Marty winced and rotated his wedding band around his finger. “He
had
me turned. Couldn’t be bothered to do it himself. He’s had people turned for far less grievous offenses. I had planned on finishing seminary and going back to Europe, but that was out of the question. The only good that came out of the ordeal was that I met my wife. She was the one who was forced to take care of me during my first moon shift.” Wringing his hands, he looked to Eric. “When will I get to see her? I miss my Keely.”

Eric had a pretty good idea of how he felt, and the object of Eric’s interest sat just two chairs away. “I don’t know when we’re going to meet. I think we’ll know soon.”

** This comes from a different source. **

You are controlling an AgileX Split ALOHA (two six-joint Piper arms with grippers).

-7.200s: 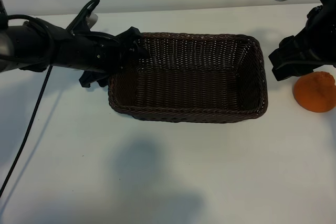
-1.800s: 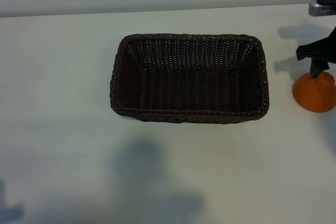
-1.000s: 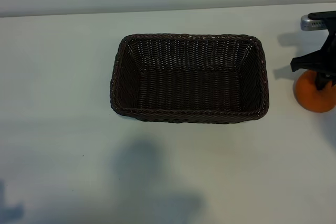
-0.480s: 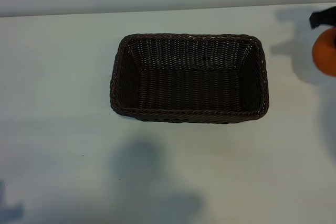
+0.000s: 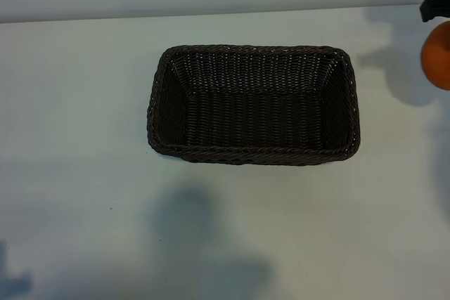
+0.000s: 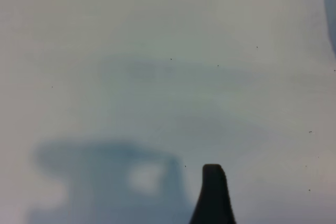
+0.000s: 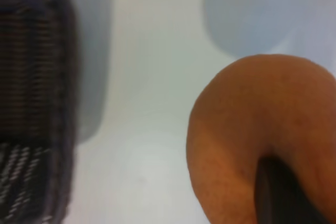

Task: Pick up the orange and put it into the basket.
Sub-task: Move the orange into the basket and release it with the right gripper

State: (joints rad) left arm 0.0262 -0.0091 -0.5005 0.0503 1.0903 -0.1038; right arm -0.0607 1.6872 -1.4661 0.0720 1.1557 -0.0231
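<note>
R gripper clamping small bumpy orange fruit, hanging above white table, right of dark brown woven wicker basket; L claw sitting wide open

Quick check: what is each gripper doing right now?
Left gripper: open, holding nothing.
Right gripper: closed on the small round orange fruit, lifted off the table.

We get soft, even light from overhead, a bit cool, no glare on the white table. Big fuzzy shadows sit near the front edge and at the far right. The basket looks sharp from outside, but smeared and out of focus up close. The orange fills the right wrist view, blurry. Left wrist view's hazy, mostly soft shadow.
</note>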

Jim chuckled. “That’s actually up to me. We’re just waiting for our security guy to clear your backgrounds, and if everyone checks out, we’ll escort her into town and get you together. We should know by morning what’s up.”

Progress
.

The sooner Marty, Keely, and the kids were squared away, the sooner Eric could be alone with Maria. He
needed
some alone time with her so he could call her out about that “free agent” comment.

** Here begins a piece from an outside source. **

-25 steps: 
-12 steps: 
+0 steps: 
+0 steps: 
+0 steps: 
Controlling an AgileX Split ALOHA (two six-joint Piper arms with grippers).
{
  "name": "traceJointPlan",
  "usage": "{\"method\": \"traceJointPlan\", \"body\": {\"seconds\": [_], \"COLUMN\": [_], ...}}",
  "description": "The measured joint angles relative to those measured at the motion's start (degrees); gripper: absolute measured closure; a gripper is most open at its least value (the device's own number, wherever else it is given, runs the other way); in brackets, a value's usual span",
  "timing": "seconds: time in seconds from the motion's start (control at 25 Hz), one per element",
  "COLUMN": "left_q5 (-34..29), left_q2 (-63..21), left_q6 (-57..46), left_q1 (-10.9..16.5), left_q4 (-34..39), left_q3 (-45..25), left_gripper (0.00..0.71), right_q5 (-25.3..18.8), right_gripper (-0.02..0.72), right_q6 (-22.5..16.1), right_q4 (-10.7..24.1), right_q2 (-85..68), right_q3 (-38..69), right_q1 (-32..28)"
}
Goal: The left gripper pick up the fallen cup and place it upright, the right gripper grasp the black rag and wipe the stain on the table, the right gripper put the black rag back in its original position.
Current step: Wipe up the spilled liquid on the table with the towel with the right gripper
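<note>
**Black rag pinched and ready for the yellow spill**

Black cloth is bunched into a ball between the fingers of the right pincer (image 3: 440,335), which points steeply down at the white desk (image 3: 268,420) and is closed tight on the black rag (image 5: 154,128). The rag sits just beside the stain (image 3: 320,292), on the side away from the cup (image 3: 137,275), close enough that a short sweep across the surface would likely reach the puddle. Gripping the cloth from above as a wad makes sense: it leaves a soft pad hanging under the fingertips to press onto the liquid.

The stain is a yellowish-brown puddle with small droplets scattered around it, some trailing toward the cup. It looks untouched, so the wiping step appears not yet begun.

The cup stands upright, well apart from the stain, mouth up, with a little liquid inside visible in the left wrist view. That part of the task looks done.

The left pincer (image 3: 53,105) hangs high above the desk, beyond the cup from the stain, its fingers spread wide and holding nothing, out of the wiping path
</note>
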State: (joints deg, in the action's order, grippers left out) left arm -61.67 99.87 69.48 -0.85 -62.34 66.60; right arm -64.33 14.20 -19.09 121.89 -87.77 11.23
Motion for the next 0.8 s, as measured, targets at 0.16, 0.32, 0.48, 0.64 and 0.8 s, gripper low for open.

“We can put you up for the night at my mother’s house,” Jim said. “She’s got a farm on the outskirts of town and spare rooms. Either that, or you could sleep in the RV. Up to you.”

“We wouldn’t want to inconvenience your mother,” Maria said.

“No inconvenience. She thrives on human—or almost-human, anyway—contact. I guess we Coyotes aren’t good enough company for her, and she wants to try Bears on for size.” Jim sniffed indignantly.

Apparently, even Coyote alphas had mommy issues.

 

CHAPTER THIRTEEN

Although Eric seemed more than a little agitated about the wait-and-see plan they were subscribing to at the moment, Maria appreciated having a chance to sleep in a real,
clean
bed for a few hours before moving on to the next place. Even if it meant sleeping with Nina’s limbs flung over her body and waking frequently due to the child’s chattering in her sleep.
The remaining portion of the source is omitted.